Chorizo and Eggs

 Today was the regularly scheduled meeting of the Circle of Christian Authors, my writers’ group.  I did some work on the CCA Yahoo! group and posted my own ten pages to be read and critiqued by other members.


In the Rio Grande Valley, where I grew up, I learned to love chorizo, a wonderfully flavorful Mexican sausage with a bright, pungent aroma.  I remember driving across the Mexican border for dinner with my parents, and ordering Queso Flameado—good goat cheese topped with chorizo and briefly set on fire.  I introduced Greg to chorizo after we married, and now he loves it too.

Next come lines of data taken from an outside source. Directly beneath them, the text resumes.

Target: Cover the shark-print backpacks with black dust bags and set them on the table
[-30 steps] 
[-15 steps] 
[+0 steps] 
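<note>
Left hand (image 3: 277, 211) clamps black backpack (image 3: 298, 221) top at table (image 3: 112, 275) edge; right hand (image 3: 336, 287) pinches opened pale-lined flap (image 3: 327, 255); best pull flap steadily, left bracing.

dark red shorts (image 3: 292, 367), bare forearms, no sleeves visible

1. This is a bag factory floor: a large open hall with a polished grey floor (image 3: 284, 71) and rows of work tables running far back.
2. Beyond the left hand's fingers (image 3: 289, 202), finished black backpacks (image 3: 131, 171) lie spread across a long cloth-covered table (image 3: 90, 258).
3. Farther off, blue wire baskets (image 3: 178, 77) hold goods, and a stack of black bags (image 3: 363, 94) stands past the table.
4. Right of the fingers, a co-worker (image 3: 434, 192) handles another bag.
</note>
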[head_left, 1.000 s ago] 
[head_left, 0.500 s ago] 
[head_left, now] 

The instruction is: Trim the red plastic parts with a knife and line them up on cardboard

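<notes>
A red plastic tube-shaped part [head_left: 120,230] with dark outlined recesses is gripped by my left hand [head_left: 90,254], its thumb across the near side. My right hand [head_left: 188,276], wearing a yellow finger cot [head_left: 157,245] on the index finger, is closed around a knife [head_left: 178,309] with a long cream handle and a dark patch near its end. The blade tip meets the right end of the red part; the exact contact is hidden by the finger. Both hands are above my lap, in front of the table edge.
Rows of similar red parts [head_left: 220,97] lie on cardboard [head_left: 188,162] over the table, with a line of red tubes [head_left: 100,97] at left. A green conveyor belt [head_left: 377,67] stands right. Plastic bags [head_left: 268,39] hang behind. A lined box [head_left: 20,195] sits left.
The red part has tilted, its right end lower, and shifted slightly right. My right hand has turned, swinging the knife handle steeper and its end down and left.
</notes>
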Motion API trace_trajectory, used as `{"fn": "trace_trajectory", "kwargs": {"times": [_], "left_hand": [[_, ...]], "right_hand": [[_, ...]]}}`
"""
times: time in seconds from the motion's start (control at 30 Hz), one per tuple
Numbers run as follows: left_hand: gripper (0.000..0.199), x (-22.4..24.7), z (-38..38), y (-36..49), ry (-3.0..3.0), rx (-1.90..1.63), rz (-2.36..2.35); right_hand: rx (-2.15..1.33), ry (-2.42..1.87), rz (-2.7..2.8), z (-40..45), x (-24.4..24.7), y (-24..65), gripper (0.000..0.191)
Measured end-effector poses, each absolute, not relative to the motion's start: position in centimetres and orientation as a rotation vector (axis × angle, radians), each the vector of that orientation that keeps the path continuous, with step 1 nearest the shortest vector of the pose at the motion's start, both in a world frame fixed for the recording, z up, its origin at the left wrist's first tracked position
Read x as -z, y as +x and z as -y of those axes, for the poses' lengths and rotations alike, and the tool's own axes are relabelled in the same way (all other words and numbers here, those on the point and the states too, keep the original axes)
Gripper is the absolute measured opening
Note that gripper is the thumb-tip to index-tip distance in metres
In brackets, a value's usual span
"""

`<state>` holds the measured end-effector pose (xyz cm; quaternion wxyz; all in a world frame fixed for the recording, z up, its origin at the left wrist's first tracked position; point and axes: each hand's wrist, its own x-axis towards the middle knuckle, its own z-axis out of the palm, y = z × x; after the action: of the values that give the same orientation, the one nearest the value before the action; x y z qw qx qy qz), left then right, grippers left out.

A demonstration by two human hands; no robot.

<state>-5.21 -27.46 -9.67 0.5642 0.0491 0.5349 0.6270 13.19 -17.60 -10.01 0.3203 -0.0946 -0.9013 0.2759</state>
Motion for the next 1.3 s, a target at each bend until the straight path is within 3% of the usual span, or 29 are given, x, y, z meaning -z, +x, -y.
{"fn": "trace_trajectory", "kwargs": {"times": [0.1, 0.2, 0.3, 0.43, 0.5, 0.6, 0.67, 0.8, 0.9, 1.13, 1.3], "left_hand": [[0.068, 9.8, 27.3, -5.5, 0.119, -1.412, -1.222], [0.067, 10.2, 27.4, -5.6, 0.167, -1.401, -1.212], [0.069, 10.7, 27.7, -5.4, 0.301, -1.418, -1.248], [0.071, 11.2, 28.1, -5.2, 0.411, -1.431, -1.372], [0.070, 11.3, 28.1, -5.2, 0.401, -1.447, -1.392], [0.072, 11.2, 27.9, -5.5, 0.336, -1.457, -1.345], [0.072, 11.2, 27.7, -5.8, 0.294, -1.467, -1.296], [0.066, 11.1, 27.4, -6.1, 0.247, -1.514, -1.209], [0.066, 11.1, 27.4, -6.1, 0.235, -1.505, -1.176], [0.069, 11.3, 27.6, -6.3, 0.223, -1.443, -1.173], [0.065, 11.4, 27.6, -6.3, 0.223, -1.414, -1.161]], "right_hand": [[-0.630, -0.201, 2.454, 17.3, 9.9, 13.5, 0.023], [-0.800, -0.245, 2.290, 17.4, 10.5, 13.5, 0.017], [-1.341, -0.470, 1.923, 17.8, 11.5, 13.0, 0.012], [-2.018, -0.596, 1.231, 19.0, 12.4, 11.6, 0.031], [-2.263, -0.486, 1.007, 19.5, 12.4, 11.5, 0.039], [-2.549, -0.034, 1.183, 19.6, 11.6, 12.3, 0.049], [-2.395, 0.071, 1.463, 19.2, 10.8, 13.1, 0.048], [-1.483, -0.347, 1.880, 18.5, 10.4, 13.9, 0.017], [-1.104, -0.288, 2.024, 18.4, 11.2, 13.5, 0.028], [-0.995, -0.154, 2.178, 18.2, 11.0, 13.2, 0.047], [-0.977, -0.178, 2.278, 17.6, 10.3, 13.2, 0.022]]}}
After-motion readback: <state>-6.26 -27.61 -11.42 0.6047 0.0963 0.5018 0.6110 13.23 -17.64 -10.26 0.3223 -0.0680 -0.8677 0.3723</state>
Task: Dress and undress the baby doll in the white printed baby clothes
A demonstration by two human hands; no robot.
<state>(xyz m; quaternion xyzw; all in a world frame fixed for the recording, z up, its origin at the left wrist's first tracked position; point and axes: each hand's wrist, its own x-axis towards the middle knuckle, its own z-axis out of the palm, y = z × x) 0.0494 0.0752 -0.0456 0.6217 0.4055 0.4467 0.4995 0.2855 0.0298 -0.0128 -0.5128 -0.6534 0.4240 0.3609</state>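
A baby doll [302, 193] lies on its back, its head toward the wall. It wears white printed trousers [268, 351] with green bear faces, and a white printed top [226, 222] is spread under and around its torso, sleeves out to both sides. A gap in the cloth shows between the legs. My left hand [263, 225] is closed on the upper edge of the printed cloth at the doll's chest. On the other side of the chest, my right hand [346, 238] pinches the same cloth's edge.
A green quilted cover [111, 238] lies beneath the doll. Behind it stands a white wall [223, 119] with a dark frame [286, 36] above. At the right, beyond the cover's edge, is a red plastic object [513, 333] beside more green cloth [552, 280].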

With its strong flavor, chorizo pairs well with eggs; lately I have been craving some for breakfast.  Greg and I shopped for chorizo today and were overheard talking about it at the meat case by a friendly Hispanic man, who offered some advice.  Judging from his excitement, he must really love his chorizo and eggs.  He showed us which brand was his favorite, assured us the kielbasa-style sausage would easily come out of its casing, and told us what proportion to use of eggs to chorizo links.


We also shopped at Goodwill, where I found a pair of tough camouflage pants with cargo pockets that fits me perfectly.  They are not Fire Hose Pants, of course, but they will be good work pants for me.